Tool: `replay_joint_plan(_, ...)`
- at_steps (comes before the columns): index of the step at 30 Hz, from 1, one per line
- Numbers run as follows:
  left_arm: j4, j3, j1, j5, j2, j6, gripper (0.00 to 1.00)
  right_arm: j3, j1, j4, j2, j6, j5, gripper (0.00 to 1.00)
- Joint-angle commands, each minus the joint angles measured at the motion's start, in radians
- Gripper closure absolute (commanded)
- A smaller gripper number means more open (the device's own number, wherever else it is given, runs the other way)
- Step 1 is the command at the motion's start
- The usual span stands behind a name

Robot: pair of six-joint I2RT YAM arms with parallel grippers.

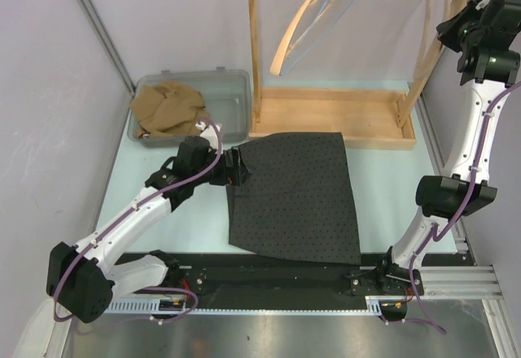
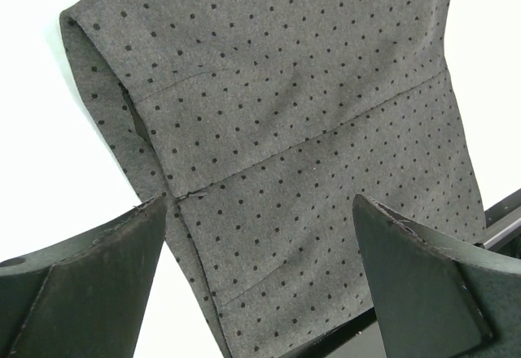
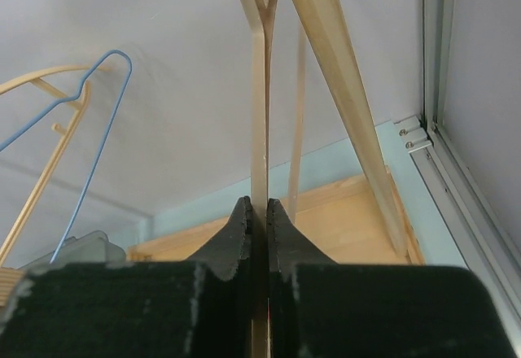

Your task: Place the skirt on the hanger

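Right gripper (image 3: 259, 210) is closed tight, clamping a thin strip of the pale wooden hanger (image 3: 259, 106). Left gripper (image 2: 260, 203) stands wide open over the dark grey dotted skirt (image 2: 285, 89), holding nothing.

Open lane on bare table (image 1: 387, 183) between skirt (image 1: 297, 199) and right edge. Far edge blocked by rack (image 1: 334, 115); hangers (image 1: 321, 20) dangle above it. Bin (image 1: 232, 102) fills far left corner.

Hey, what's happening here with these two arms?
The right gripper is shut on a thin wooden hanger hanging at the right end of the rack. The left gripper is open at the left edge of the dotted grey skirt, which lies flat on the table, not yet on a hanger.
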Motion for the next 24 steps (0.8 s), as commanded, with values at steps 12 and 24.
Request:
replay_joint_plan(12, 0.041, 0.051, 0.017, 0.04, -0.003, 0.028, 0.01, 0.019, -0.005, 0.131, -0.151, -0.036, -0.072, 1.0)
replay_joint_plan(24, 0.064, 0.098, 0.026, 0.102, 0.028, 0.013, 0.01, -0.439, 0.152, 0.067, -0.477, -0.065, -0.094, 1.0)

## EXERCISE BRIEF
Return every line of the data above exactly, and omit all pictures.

## ANSWER SPACE
Tool: `replay_joint_plan(_, ...)`
- at_steps (comes before the columns): index of the step at 30 Hz, from 1, one per line
- Numbers run as follows:
  left_arm: j4, j3, j1, j5, j2, j6, gripper (0.00 to 1.00)
  right_arm: j3, j1, j4, j2, j6, j5, gripper (0.00 to 1.00)
- Joint-angle commands, each minus the joint angles measured at the motion's start, in radians
- Gripper closure absolute (commanded)
- A smaller gripper number means more open (the device's own number, wherever else it is given, runs the other way)
- Step 1 is the command at the motion's start
- The usual span stands behind a name

Robot: pair of six-joint I2RT YAM arms with parallel grippers.


Your task: Place the skirt on the hanger

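Right gripper (image 3: 259, 210) is closed tight, clamping a thin strip of the pale wooden hanger (image 3: 259, 106). Left gripper (image 2: 260, 203) stands wide open over the dark grey dotted skirt (image 2: 285, 89), holding nothing.

Open lane on bare table (image 1: 387, 183) between skirt (image 1: 297, 199) and right edge. Far edge blocked by rack (image 1: 334, 115); hangers (image 1: 321, 20) dangle above it. Bin (image 1: 232, 102) fills far left corner.

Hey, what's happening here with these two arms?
The right gripper is shut on a thin wooden hanger hanging at the right end of the rack. The left gripper is open at the left edge of the dotted grey skirt, which lies flat on the table, not yet on a hanger.
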Motion for the next 24 steps (0.8 s), as commanded, with values at steps 12 and 24.
Request:
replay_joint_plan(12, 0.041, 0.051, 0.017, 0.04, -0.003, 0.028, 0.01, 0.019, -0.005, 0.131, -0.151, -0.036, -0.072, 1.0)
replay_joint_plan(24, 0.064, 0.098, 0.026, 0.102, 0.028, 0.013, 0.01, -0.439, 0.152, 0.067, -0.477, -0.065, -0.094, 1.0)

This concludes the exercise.